# Polishing Aluminum



## Philbilly2 (Aug 25, 2007)

Anyone have recommendations on polishing aluminum?

I have a Weatherguard toolbox that has been around the block and I would really like to restore it back to a good clean shine.

I have seen kits on the line, but figure there is someone who has the winning combo for a good cut and clean.


----------



## EWSplow (Dec 4, 2012)

Philbilly2 said:


> Anyone have recommendations on polishing aluminum?
> 
> I have a Weatherguard toolbox that has been around the block and I would really like to restore it back to a good clean shine.
> 
> I have seen kits on the line, but figure there is someone who has the winning combo for a good cut and clean.


I fine flap disk sander might work. 
Otherwise, buff it out with rubbing compound.


----------



## Western1 (Dec 4, 2008)

I would try mothers mag and aluminum polish with a compounding wheel.


----------



## Western1 (Dec 4, 2008)

Works really good on many different applications.


----------



## GMC Driver (Sep 9, 2005)

Best results here have come from Autosol and a Mother's ball, then wipe clean with a microfibre cloth and flour.

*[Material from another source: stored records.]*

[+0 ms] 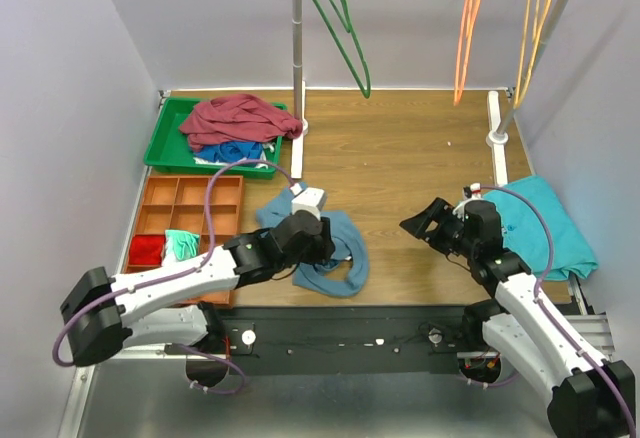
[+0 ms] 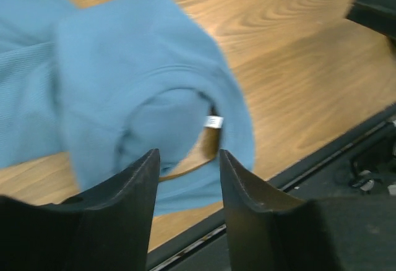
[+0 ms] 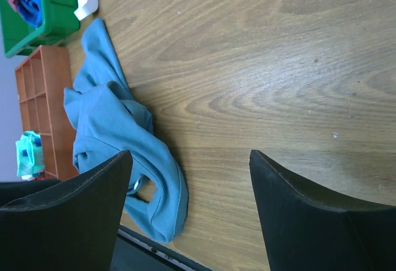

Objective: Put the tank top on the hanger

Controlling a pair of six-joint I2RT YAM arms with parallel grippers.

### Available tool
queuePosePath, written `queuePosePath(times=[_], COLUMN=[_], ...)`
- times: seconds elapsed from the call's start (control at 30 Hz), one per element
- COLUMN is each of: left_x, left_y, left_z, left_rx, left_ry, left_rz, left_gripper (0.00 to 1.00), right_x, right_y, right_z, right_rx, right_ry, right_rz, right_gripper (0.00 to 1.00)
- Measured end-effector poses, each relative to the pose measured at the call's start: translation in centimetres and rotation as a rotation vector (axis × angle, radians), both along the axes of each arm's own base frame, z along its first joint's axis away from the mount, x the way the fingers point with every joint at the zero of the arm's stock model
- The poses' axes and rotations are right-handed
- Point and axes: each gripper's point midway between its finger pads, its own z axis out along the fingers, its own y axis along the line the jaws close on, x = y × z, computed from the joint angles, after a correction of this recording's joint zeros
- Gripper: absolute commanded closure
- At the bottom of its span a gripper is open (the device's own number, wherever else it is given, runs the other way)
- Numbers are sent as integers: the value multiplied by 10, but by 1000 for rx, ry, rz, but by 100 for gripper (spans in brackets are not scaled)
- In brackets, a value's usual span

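The slate-blue tank top (image 1: 345,263) lies crumpled on the wooden table near its front edge. It also shows in the left wrist view (image 2: 124,73) and the right wrist view (image 3: 114,129). My left gripper (image 1: 325,246) is open and empty just over the top; its jaws (image 2: 187,159) stand apart above a strap loop with a white label. My right gripper (image 1: 420,223) is open and empty to the right of the top, apart from it, with only bare table between its jaws (image 3: 190,154). The dark-green hanger (image 1: 345,28) hangs by its hook at the back.
An orange hanger (image 1: 465,33) and a yellow hanger (image 1: 535,23) hang at the back right. A green bin (image 1: 165,148) holds a maroon garment (image 1: 240,116). An orange compartment tray (image 1: 185,201) stands at the left, a folded teal cloth (image 1: 550,223) at the right, and a metal pole (image 1: 297,48) behind.
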Motion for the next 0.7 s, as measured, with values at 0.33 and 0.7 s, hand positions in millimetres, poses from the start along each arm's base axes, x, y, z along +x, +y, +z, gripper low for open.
queuePosePath(times=[0.33,0.7], left_x=[-28,-32], left_y=[-45,-76], left_z=[-56,-88], left_rx=[131,143], left_ry=[61,129], left_rz=[-123,-178], left_gripper=[41,100], right_x=[1,-2], right_y=[3,9], right_z=[-2,-9], right_rx=[2,4], right_ry=[-4,15], right_rz=[7,27], right_gripper=[20,20])
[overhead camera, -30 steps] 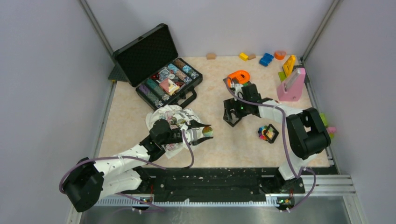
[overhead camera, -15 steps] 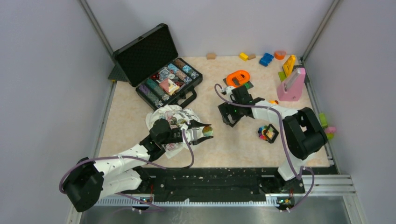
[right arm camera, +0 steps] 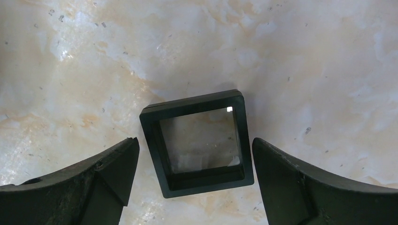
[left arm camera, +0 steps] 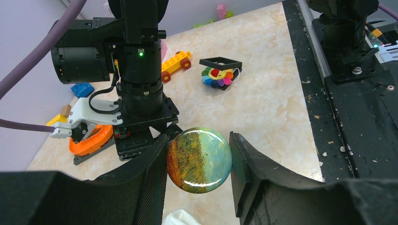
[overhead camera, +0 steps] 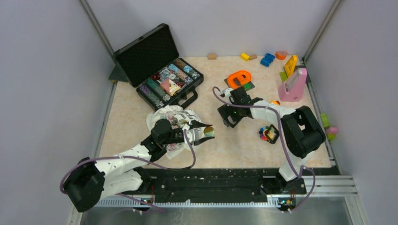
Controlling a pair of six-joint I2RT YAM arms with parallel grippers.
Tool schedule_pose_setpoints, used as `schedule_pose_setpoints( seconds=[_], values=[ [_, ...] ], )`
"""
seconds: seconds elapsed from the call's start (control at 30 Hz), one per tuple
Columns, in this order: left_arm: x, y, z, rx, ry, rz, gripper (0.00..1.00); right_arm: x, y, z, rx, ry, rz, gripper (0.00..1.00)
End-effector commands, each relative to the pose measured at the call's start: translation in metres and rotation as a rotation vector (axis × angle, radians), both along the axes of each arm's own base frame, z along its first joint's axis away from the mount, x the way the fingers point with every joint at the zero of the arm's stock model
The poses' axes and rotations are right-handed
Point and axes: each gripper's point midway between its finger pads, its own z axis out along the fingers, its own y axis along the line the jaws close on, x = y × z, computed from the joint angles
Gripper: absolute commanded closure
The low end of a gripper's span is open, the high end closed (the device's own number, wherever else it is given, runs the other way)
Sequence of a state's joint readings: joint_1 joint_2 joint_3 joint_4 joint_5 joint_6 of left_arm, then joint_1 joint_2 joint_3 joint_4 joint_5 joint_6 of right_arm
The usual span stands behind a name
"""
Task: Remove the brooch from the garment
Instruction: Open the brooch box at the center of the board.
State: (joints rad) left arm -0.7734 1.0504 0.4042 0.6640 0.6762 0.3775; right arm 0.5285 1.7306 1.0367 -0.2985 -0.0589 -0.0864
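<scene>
1. Top view: the small flower-shaped brooch with bead-like petals in many colours (overhead camera: 264,134) lies on the pale marbled table (overhead camera: 225,150) near the right arm. It touches a black square frame (overhead camera: 273,134) and sits well apart from the garment, a crumpled white T-shirt with a floral print (overhead camera: 180,115). The left gripper (overhead camera: 206,132) hangs just beside the garment, clamped on a round glossy disc with a yellow-and-teal picture (overhead camera: 209,131). The right gripper (overhead camera: 231,119) hovers low over the table, between garment and brooch.

2. Left wrist view: the round glossy disc (left arm camera: 199,161) is pinched by its rim between the two fingers (left arm camera: 152,176), with a bit of the garment (left arm camera: 180,218) below it. Farther off, the brooch (left arm camera: 216,78) rests flat and free of any cloth, so we judge it already off the garment. It looks light and rigid, with smooth beads that are probably slippery. We would pinch it gently across opposite petals, since beads may snap off — any pin at its back is hidden from us.

3. Right wrist view: the jaws are spread wide and hold nothing. They straddle a windowed black frame (right arm camera: 199,140) lying flat on the table, and neither finger touches it. The brooch does not show here.
</scene>
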Motion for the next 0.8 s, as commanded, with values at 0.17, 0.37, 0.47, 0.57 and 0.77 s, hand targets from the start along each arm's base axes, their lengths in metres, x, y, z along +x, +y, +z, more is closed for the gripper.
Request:
schedule_pose_setpoints(
  seconds=[0.17,0.37,0.47,0.57,0.77],
  values=[
    [0.002,-0.005,0.016,-0.023,-0.045,-0.014,0.74,0.014,0.017,0.019,0.037,-0.045,0.02,0.21],
    [0.003,-0.005,0.014,-0.017,-0.043,-0.01,0.74,0.003,0.027,0.026,0.119,-0.009,0.02,0.28],
    [0.005,-0.006,0.011,-0.008,-0.038,-0.008,0.74,-0.006,0.03,0.028,0.154,0.013,0.017,0.3],
    [0.007,-0.007,0.007,0.005,-0.031,-0.006,0.74,-0.013,0.031,0.03,0.185,0.038,-0.014,0.34],
    [0.016,-0.01,-0.008,0.053,-0.015,0.018,0.74,-0.037,0.036,0.034,0.306,0.155,-0.079,0.35]
  ],
)
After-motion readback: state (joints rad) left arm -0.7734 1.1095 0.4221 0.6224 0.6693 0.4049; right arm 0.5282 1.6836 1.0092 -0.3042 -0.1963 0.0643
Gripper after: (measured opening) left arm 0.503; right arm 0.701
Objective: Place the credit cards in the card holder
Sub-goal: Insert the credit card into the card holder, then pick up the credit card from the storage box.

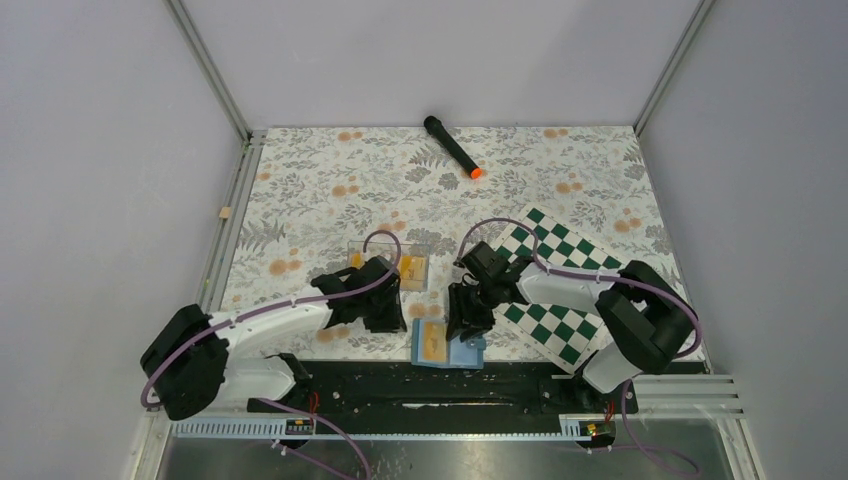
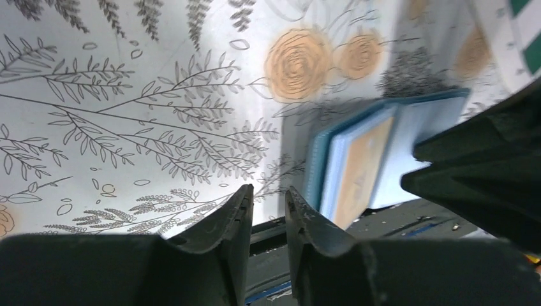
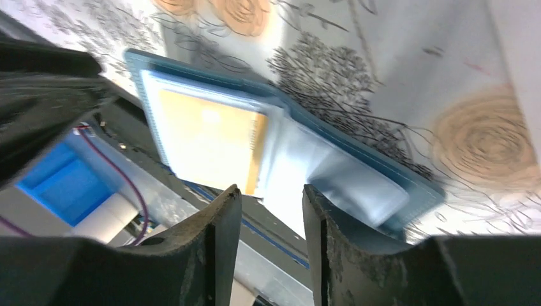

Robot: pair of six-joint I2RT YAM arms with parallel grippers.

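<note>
Blue soft folding card holder (image 1: 464, 352): open flat, 6 o'clock edge of floral tabletop (image 1: 320, 190); one orange-yellow rectangular credit card (image 1: 432, 340) apparently sleeved inside. Further credit cards (image 1: 411, 268) in clear plastic tray (image 1: 422, 248), 11 o'clock of holder: outstanding. Left pincer (image 2: 268, 191): narrowly parted, empty. Right pincer (image 3: 271, 191): half parted, empty, above holder.

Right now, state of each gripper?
Left gripper: slightly open, empty.
Right gripper: open, empty, by the card holder.

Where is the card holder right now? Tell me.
In the top view, the card holder lies open at the near edge of the table, centre, just below the right gripper, an orange card on its left half.
</note>
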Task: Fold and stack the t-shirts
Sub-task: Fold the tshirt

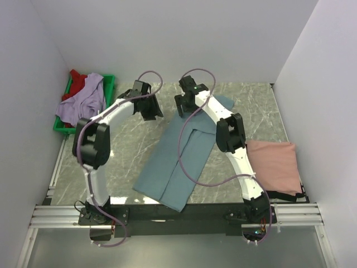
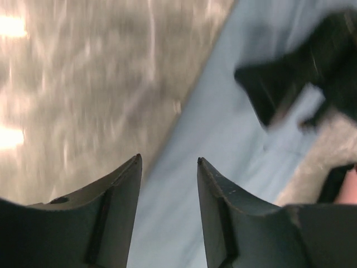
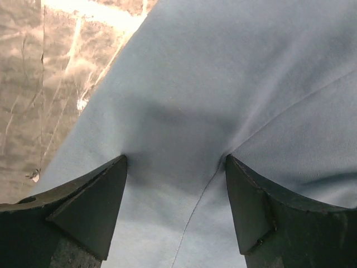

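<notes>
1. T-shirts at your far left: the lavender t-shirt (image 1: 83, 100) lies crumpled over the red t-shirt (image 1: 77, 81) in the green tray (image 1: 109, 84), at the far left corner of the desk (image 1: 128, 145).
2. Your left gripper (image 1: 149, 109) is released, jaws apart with nothing between them. It hangs over the left edge of the grey-blue t-shirt (image 1: 178, 162).
3. That grey-blue t-shirt lies flat mid-desk, folded lengthwise into a long strip running diagonally from near left to far right.
4. Your right gripper (image 1: 185, 106) is released too, its fingers spread wide, tips down at the cloth near the strip's far end, nothing pinched.
5. Your salmon pink t-shirt (image 1: 273, 164) sits folded into a rectangle at the desk's right edge, apart from the strip.
</notes>
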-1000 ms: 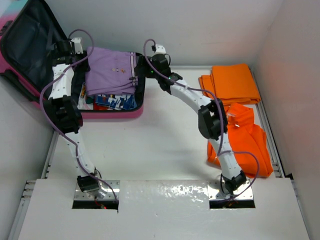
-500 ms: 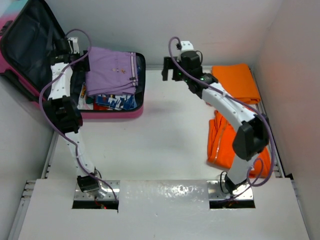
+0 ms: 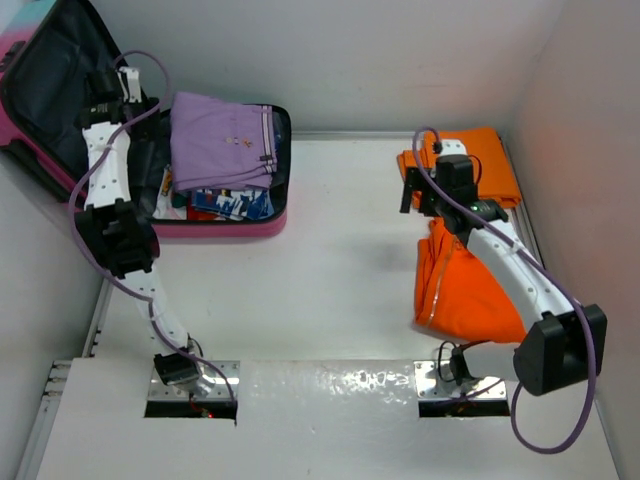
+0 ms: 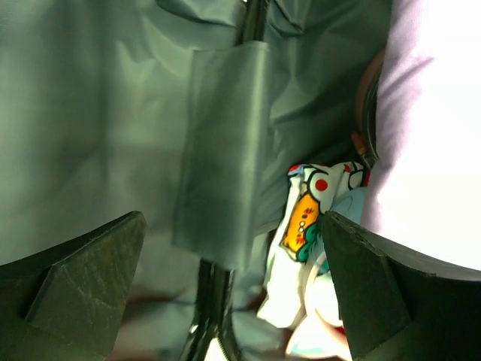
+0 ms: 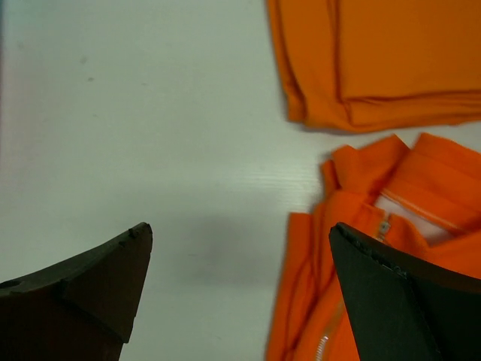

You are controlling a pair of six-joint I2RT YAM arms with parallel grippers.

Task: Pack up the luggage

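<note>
The luggage [image 3: 225,228] lies open at the back left, its pink shell rimming a dark grey lining [image 4: 113,113]. Its lid [image 3: 50,80] leans up against the left wall. A folded purple garment [image 3: 220,140] tops the packed base, with printed cloth [image 3: 225,203] under it. My left gripper [image 3: 103,100] hangs open over the hinge side, empty, with printed cloth [image 4: 316,218] and the purple garment [image 4: 436,113] to its right. My right gripper [image 3: 410,190] is open and empty above the table, just left of an orange jacket [image 5: 376,293] and a folded orange garment [image 5: 383,60].
The folded orange garment [image 3: 490,150] lies at the back right by the wall; the orange jacket [image 3: 470,290] spreads in front of it, under the right arm. White walls close in the left, back and right sides. A bare white tabletop [image 3: 330,270] lies between luggage and clothes.
My right arm swung away from the luggage rim to the right, over to the orange clothes. My left gripper drew back up and left from the purple garment, towards the lid.
</note>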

Yes - flour, just plain white flour doused on the microfibre cloth and it cuts all the polish off to a brilliant shine.


----------



## Ajlawn1 (Aug 20, 2009)

I've done this when we've washed trucks tankers etc... It's up by Grand Rapids... I know, I know, but I used to run up there for chemicals when we did a lot of truck washing...

https://www.hydrochemsystems.com/2-step-favorites


----------



## Mr.Markus (Jan 7, 2010)

GMC Driver said:


> Best results here have come from Autosol and a Mother's ball, then wipe clean with a microfibre cloth and flour.
> 
> Yes - flour, just plain white flour doused on the microfibre cloth and it cuts all the polish off to a brilliant shine.


My wife uses baking powder in a bucket of water for windows, no streaks and clean for weeks. The dust doesn't stick a day later either. I need to try it on my sweeper, can't see a thing by the end of the day.


----------



## dieselss (Jan 3, 2008)

Mr.Markus said:


> My wife uses baking powder in a bucket of water for windows,


How much and how much?


----------



## Avalanche 2500 (Dec 31, 2015)

dieselss said:


> How much and how much?


That mix is confidential and Priceless lol ?


----------



## LapeerLandscape (Dec 29, 2012)

Mr.Markus said:


> My wife uses baking powder in a bucket of water for windows, no streaks and clean for weeks. The dust doesn't stick a day later either. I need to try it on my sweeper, can't see a thing by the end of the day.


I use to use baking powder on a dry rag to remove the wax residue after waxing my car. It worked awesome and left a shine like no other. But dont tell anyone it was a secret that an old timer told me.


----------



## Mr.Markus (Jan 7, 2010)

dieselss said:


> How much and how much?


I don't spend a lot of time in the kitchen...it's not baking powder, it's corn starch and my wife is free....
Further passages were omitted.